[Stored records]
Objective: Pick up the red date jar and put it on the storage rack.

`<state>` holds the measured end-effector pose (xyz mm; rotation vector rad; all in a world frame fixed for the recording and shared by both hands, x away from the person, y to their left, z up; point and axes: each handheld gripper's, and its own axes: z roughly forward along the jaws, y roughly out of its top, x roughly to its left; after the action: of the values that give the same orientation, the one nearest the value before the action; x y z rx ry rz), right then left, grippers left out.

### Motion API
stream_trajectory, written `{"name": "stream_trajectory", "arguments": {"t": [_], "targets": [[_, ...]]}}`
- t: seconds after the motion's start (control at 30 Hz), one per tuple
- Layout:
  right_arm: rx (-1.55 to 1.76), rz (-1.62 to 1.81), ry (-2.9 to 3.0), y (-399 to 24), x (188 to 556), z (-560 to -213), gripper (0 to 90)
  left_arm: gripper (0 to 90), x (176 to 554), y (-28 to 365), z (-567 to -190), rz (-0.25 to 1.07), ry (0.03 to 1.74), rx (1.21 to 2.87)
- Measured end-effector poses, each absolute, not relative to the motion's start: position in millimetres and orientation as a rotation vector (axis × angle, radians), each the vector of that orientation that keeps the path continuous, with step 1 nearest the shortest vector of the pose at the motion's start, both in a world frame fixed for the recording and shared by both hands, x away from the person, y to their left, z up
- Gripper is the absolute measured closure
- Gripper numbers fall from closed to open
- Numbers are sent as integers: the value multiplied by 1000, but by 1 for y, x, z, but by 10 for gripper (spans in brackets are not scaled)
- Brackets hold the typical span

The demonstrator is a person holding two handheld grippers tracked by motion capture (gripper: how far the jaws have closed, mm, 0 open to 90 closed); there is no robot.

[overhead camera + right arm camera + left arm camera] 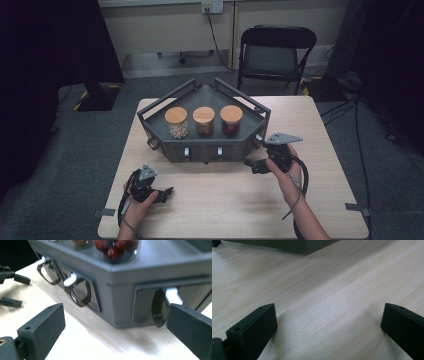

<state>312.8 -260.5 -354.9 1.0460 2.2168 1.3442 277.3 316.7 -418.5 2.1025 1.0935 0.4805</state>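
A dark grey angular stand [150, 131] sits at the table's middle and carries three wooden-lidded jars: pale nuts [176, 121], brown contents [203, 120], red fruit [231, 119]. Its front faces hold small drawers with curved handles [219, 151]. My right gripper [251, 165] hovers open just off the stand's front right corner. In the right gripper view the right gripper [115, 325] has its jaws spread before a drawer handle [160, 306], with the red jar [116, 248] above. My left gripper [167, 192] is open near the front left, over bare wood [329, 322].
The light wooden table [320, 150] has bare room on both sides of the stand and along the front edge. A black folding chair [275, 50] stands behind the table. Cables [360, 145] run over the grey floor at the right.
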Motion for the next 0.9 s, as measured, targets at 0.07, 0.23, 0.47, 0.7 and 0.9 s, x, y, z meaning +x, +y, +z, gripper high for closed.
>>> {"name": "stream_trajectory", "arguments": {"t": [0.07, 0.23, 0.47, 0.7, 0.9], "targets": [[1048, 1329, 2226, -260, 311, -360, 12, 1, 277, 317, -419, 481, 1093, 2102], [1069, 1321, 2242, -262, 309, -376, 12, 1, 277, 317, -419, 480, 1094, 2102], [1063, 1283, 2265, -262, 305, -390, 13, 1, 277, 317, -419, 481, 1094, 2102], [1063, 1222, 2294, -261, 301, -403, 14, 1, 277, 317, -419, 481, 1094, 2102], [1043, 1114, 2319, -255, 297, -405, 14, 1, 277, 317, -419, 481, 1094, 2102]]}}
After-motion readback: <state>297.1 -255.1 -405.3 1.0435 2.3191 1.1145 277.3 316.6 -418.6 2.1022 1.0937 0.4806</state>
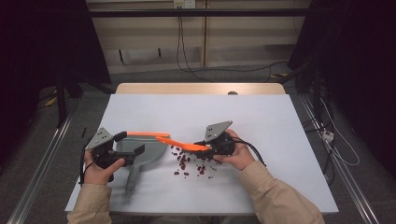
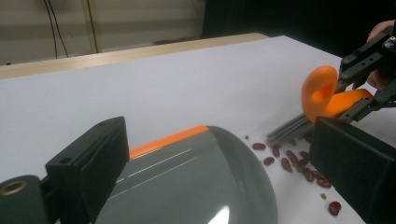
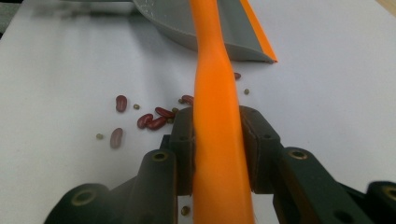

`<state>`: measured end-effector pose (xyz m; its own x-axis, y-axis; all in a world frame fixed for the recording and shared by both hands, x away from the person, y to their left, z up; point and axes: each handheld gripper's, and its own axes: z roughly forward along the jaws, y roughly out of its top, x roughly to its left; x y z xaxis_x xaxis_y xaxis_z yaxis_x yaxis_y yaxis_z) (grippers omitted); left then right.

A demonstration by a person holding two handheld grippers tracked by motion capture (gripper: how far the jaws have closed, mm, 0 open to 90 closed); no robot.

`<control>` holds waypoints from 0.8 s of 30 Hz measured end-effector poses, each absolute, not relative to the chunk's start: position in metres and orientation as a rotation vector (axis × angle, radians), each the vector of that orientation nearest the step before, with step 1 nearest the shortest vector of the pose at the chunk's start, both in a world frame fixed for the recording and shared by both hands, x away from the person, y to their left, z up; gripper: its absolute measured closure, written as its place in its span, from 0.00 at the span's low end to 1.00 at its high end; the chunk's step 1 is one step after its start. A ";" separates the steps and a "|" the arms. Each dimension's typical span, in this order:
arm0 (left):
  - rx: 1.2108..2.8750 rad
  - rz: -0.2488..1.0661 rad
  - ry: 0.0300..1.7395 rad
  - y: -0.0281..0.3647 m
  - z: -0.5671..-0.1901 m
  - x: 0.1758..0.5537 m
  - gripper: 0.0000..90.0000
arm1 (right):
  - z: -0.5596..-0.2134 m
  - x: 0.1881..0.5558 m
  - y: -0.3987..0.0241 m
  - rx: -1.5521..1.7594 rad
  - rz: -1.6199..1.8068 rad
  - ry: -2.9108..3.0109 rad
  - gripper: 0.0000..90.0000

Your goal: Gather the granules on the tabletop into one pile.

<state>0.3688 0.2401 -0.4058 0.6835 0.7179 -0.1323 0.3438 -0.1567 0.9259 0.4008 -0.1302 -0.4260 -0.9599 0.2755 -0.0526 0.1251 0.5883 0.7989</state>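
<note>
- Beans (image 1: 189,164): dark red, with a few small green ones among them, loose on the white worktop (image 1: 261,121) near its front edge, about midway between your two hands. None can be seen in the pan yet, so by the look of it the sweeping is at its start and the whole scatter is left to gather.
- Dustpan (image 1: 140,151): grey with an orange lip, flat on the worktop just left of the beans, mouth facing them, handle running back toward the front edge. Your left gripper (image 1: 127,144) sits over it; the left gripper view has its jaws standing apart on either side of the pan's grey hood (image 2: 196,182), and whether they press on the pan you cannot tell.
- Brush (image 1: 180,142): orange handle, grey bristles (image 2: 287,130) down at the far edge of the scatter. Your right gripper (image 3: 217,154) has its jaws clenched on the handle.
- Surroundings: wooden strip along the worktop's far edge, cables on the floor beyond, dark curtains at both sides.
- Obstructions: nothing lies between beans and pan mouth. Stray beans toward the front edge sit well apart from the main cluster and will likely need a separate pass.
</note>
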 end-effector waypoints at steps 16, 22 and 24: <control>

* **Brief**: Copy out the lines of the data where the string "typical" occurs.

* **Task solution**:
- Brackets hold the typical span
`<control>` holds waypoints from 0.8 s of 30 Hz measured end-effector poses, each absolute, not relative to the chunk's start: position in metres and orientation as a rotation vector (axis × angle, radians), each the vector of that orientation nearest the step before, with step 1 nearest the shortest vector of the pose at the chunk's start, both in a world frame fixed for the recording and shared by both hands, x away from the person, y to their left, z up; gripper: its absolute measured closure, written as its place in its span, from 0.00 at the span's low end to 1.00 at its high end; the chunk's step 1 is one step after its start. A ";" separates the steps and a "|" the arms. Each dimension's typical span, in this order:

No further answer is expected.